Task directions:
Once you have located the line containing "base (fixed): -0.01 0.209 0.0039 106" in the material below, return it exactly along with each line after it through the line containing "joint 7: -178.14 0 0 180".

Dataset content:
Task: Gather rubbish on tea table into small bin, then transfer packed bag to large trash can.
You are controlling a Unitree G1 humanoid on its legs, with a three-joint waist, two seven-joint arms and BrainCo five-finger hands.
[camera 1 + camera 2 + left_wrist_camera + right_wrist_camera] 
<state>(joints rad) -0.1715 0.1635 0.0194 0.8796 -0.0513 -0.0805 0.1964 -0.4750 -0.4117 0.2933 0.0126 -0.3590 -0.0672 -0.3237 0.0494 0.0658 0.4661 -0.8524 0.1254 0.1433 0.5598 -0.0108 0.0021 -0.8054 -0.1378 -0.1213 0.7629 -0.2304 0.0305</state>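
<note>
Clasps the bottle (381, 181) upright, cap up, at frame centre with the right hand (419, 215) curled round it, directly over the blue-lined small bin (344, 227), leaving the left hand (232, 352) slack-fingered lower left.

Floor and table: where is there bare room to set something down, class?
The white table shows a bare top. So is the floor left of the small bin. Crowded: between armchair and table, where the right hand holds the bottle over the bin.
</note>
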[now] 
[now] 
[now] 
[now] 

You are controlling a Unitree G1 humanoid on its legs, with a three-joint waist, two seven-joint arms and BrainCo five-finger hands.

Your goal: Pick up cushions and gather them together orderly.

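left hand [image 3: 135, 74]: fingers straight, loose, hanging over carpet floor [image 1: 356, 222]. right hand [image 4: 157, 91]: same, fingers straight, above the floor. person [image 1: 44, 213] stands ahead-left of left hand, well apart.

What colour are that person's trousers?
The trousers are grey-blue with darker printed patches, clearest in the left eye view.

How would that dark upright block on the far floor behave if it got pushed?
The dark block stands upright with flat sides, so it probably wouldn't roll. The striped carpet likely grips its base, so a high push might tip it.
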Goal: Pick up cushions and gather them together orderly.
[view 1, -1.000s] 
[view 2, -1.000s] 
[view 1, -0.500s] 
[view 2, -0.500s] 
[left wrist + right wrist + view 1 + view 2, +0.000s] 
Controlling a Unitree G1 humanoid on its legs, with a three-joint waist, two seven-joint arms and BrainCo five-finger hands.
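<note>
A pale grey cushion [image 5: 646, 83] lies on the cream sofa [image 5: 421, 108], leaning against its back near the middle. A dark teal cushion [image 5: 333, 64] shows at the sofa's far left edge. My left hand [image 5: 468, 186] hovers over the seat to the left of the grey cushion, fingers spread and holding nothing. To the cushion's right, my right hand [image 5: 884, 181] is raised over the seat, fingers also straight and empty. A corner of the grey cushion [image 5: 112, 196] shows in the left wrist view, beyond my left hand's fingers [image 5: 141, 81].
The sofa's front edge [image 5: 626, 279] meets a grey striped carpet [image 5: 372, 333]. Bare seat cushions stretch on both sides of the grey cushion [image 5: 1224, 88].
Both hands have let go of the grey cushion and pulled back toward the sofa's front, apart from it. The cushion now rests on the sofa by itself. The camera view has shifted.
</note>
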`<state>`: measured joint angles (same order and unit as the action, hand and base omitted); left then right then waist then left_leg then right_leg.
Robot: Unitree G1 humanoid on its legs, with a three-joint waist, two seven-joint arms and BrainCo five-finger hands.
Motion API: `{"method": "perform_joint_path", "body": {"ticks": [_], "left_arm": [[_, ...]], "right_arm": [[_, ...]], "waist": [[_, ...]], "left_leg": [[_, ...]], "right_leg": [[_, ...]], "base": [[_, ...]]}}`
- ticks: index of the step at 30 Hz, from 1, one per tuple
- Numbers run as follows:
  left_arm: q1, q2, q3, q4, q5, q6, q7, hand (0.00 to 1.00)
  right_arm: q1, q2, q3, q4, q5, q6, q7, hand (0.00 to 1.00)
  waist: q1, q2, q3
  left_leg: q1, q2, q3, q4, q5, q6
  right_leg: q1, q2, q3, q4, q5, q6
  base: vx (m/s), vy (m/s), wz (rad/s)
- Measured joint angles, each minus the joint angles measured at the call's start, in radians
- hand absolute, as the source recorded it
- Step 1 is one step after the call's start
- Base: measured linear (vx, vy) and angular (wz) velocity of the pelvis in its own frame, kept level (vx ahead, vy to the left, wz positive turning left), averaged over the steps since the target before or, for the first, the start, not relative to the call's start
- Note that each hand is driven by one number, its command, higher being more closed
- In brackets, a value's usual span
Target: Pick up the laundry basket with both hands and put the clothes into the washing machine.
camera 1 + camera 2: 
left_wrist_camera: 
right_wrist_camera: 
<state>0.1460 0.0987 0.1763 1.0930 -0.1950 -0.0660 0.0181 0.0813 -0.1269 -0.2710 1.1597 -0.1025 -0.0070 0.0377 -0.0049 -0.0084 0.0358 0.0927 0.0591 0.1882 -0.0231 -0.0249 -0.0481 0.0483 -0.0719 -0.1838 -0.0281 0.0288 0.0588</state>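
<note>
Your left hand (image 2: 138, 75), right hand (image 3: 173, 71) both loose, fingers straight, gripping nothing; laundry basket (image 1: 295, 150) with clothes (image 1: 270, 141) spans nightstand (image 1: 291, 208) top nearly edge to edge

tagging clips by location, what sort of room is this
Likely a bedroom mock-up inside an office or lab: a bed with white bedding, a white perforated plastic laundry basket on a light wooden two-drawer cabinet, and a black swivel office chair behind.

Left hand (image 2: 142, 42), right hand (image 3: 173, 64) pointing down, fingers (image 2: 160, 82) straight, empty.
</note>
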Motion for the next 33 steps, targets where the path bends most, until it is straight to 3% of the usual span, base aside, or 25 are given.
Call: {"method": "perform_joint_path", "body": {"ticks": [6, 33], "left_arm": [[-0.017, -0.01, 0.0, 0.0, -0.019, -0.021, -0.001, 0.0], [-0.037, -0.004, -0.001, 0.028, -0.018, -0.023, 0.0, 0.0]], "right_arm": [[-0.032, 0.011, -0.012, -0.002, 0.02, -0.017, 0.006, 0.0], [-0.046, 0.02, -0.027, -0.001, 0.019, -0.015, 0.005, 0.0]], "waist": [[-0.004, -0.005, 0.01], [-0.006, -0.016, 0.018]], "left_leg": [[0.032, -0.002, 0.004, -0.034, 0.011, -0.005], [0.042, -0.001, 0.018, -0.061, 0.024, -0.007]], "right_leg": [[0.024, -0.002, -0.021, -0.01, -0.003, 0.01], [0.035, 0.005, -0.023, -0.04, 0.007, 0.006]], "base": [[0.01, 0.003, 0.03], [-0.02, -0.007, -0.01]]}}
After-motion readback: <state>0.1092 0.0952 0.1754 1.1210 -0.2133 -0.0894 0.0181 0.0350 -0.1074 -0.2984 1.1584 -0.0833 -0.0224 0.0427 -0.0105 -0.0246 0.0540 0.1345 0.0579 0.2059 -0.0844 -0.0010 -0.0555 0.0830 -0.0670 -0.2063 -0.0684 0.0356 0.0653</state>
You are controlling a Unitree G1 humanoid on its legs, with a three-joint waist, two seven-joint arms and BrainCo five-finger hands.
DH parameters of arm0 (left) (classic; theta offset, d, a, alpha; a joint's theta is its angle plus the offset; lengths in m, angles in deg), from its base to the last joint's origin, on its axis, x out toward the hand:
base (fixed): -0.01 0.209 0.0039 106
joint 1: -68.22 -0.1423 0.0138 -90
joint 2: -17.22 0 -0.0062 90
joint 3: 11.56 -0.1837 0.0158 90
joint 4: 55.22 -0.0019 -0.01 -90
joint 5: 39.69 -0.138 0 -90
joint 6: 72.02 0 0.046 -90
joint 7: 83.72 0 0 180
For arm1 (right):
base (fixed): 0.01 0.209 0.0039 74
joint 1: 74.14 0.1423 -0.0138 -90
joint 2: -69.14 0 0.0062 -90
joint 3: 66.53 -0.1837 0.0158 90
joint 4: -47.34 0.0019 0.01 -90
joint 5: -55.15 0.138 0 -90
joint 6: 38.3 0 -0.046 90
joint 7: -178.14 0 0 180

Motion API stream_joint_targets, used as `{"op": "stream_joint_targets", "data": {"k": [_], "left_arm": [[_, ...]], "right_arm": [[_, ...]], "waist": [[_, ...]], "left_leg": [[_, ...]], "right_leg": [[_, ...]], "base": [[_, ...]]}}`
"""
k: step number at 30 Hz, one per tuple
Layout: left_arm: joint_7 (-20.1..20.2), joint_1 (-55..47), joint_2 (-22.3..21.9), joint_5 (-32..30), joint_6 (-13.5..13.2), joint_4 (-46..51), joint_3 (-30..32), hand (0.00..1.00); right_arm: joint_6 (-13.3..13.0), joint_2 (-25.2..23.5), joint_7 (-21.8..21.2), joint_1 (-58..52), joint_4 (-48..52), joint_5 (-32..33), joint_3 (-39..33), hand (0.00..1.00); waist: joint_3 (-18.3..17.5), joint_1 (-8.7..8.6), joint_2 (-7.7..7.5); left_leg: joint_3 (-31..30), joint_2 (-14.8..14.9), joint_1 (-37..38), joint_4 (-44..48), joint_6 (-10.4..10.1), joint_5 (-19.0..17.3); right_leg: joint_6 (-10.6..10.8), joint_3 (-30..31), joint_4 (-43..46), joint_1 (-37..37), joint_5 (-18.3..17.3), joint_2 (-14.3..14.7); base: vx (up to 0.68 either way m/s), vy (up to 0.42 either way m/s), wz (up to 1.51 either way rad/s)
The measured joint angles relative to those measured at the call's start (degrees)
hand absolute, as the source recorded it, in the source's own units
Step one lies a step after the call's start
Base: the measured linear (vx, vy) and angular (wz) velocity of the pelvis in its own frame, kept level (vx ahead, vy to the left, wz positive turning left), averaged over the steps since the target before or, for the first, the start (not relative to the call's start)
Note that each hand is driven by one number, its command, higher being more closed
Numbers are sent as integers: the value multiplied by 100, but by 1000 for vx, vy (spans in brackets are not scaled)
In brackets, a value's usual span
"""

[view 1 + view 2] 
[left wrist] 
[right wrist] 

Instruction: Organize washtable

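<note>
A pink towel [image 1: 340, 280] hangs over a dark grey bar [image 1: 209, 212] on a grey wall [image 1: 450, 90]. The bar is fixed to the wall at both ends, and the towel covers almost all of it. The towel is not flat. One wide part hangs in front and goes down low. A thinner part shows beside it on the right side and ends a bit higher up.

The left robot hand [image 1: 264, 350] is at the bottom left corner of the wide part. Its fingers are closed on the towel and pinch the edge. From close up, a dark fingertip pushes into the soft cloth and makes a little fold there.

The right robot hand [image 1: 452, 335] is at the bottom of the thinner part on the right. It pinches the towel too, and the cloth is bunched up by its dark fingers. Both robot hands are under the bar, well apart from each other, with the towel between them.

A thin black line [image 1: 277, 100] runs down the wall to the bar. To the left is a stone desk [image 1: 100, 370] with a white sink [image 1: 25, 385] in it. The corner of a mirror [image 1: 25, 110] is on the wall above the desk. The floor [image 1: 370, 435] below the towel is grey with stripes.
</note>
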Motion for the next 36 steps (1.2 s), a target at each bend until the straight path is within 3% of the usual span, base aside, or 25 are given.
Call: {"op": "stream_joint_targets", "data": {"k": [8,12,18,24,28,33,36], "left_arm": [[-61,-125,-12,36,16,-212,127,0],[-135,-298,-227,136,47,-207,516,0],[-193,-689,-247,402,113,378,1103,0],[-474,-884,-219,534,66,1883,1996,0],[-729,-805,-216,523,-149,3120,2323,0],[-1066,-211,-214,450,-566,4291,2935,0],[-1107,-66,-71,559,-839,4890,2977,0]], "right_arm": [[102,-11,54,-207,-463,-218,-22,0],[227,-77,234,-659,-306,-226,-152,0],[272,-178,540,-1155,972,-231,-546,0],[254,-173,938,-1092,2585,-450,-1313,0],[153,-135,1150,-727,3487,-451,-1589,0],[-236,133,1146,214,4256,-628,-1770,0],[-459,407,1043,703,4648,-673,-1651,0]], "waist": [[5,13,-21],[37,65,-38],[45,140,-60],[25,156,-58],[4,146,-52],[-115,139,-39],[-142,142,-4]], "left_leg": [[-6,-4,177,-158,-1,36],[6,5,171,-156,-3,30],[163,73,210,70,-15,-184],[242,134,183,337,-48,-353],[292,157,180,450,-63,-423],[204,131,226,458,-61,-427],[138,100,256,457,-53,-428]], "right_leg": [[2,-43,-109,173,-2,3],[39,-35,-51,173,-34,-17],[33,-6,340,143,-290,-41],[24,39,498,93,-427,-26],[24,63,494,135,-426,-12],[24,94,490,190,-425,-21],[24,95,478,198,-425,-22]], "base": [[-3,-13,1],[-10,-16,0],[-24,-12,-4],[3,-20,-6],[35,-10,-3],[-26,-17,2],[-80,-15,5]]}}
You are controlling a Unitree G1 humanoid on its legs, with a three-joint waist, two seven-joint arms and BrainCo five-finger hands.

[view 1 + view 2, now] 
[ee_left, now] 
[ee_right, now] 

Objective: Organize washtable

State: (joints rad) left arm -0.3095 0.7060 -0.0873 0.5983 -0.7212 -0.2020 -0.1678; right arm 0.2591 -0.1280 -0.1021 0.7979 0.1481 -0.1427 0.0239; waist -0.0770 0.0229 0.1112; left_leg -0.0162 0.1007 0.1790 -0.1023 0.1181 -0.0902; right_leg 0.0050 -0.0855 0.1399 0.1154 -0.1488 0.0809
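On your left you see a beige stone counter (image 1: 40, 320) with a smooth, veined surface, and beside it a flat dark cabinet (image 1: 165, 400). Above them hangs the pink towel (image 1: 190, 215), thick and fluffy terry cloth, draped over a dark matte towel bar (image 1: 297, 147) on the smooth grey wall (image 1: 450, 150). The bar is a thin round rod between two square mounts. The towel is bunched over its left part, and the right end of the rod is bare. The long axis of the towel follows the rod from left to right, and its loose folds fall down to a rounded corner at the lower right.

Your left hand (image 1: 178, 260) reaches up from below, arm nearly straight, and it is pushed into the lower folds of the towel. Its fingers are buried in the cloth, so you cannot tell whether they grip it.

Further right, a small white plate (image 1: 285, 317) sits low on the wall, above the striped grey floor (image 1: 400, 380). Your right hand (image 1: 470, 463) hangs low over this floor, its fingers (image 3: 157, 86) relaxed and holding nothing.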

Problem solution:
base (fixed): -0.01 0.209 0.0039 106
joint 1: -68.22 -0.1423 0.0138 -90
joint 2: -17.22 0 -0.0062 90
joint 3: 11.56 -0.1837 0.0158 90
joint 4: 55.22 -0.0019 -0.01 -90
joint 5: 39.69 -0.138 0 -90
joint 6: 72.02 0 0.046 -90
joint 7: 83.72 0 0 180
For arm1 (right):
base (fixed): 0.01 0.209 0.0039 74
joint 1: 74.14 0.1423 -0.0138 -90
joint 2: -69.14 0 0.0062 -90
joint 3: 66.53 -0.1837 0.0158 90
joint 4: -47.34 0.0019 0.01 -90
joint 5: -55.15 0.138 0 -90
joint 6: 38.3 0 -0.046 90
joint 7: -178.14 0 0 180

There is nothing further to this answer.